TRY IT
Repeat the listing that follows exactly. Pictures are not part of the copy.

DATASET EXCERPT
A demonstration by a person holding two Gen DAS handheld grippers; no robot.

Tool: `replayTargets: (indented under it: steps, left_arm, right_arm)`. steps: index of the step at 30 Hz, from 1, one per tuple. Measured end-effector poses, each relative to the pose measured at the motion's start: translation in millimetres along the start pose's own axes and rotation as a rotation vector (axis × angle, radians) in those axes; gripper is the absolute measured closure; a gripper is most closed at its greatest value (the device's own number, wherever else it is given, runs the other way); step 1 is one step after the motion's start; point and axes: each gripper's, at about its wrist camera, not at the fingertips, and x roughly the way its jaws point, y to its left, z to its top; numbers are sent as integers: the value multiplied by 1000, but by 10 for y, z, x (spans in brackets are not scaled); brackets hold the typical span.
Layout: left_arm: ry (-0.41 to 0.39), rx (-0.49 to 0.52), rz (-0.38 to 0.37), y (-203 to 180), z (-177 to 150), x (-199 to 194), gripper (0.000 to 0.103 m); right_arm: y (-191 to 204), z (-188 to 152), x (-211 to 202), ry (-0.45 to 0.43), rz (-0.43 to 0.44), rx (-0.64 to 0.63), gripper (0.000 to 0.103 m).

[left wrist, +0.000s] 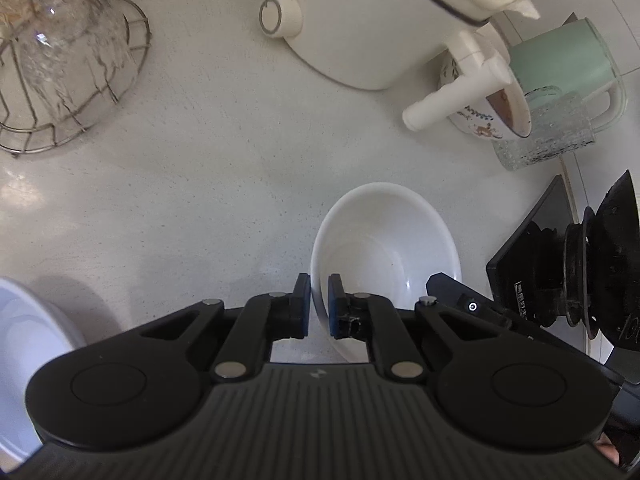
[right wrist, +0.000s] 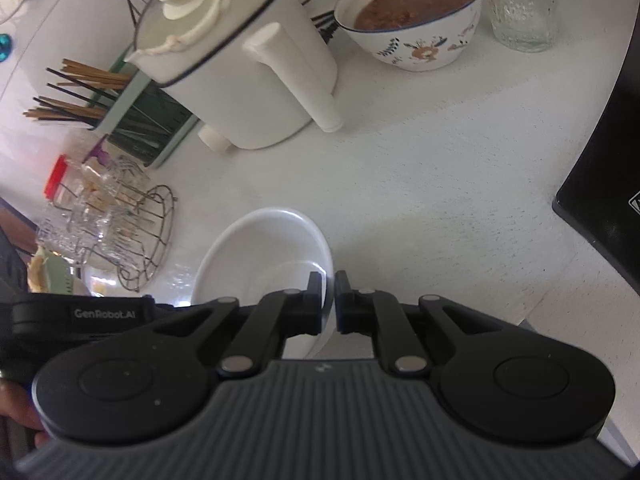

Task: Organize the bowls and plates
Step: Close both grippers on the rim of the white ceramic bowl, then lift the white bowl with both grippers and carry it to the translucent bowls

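Observation:
A plain white bowl [left wrist: 384, 240] is held over the white counter. My left gripper [left wrist: 319, 304] is shut on its left rim, one pad inside and one outside. The same bowl shows in the right wrist view [right wrist: 260, 256], where my right gripper [right wrist: 328, 300] is shut on its right rim. Both grippers pinch opposite sides of this one bowl. A second white dish [left wrist: 24, 344] sits at the lower left edge of the left wrist view. The right gripper body [left wrist: 592, 276] shows at the right of the left wrist view.
A white electric kettle [right wrist: 240, 68] stands at the back. A patterned bowl of brown food [right wrist: 412, 16], a glass mug [left wrist: 540, 132] and a mint cup [left wrist: 568, 64] stand near it. A wire rack with glasses [left wrist: 68, 72] is at the left. A black appliance [right wrist: 604, 168] is at the right.

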Motion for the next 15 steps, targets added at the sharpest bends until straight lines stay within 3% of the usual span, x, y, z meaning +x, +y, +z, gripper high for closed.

WRITTEN ANSWER
A demonstration by a person holding two Gen DAS handheld grippers; no robot.

Tool: `replayTargets: (indented under it: steps, left_arm, right_arm)`. steps: index of the step at 30 Hz, from 1, one per tuple. Measured end-effector poses, each relative to the pose measured at the motion's start: translation in millimetres along the start pose's own axes and rotation as a rotation vector (axis × angle, radians) in those axes; gripper is the absolute measured closure; a gripper is most closed at its greatest value (the device's own number, wherever else it is given, runs the other way); step 1 is one step after the motion's start; point and axes: each gripper's, at about its wrist camera, not at the fingertips, and x roughly the way its jaws point, y to its left, z to its top; numbers are sent as integers: the value multiplied by 1000, but by 10 for y, z, x (spans in brackets are not scaled); brackets hold the typical span.
Layout: left_arm: ry (-0.41 to 0.39), rx (-0.49 to 0.52), rz (-0.38 to 0.37), y (-203 to 180), z (-177 to 150), x (-199 to 194), gripper (0.000 to 0.103 m); right_arm: y (-191 to 204), z (-188 to 152), x (-211 to 202), ry (-0.45 to 0.43), rz (-0.43 to 0.44), rx (-0.64 to 0.63), gripper (0.000 to 0.103 m).

[left wrist, +0.000s] 
[right wrist, +0.000s] 

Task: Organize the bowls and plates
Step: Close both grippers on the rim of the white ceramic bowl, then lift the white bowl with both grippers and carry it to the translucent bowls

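Observation:
A plain white bowl [left wrist: 384, 240] is held over the white counter. My left gripper [left wrist: 319, 304] is shut on its left rim, one pad inside and one outside. The same bowl shows in the right wrist view [right wrist: 260, 256], where my right gripper [right wrist: 328, 300] is shut on its right rim. Both grippers pinch opposite sides of this one bowl. A second white dish [left wrist: 24, 344] sits at the lower left edge of the left wrist view. The right gripper body [left wrist: 592, 276] shows at the right of the left wrist view.
A white electric kettle [right wrist: 240, 68] stands at the back. A patterned bowl of brown food [right wrist: 412, 16], a glass mug [left wrist: 540, 132] and a mint cup [left wrist: 568, 64] stand near it. A wire rack with glasses [left wrist: 68, 72] is at the left. A black appliance [right wrist: 604, 168] is at the right.
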
Motion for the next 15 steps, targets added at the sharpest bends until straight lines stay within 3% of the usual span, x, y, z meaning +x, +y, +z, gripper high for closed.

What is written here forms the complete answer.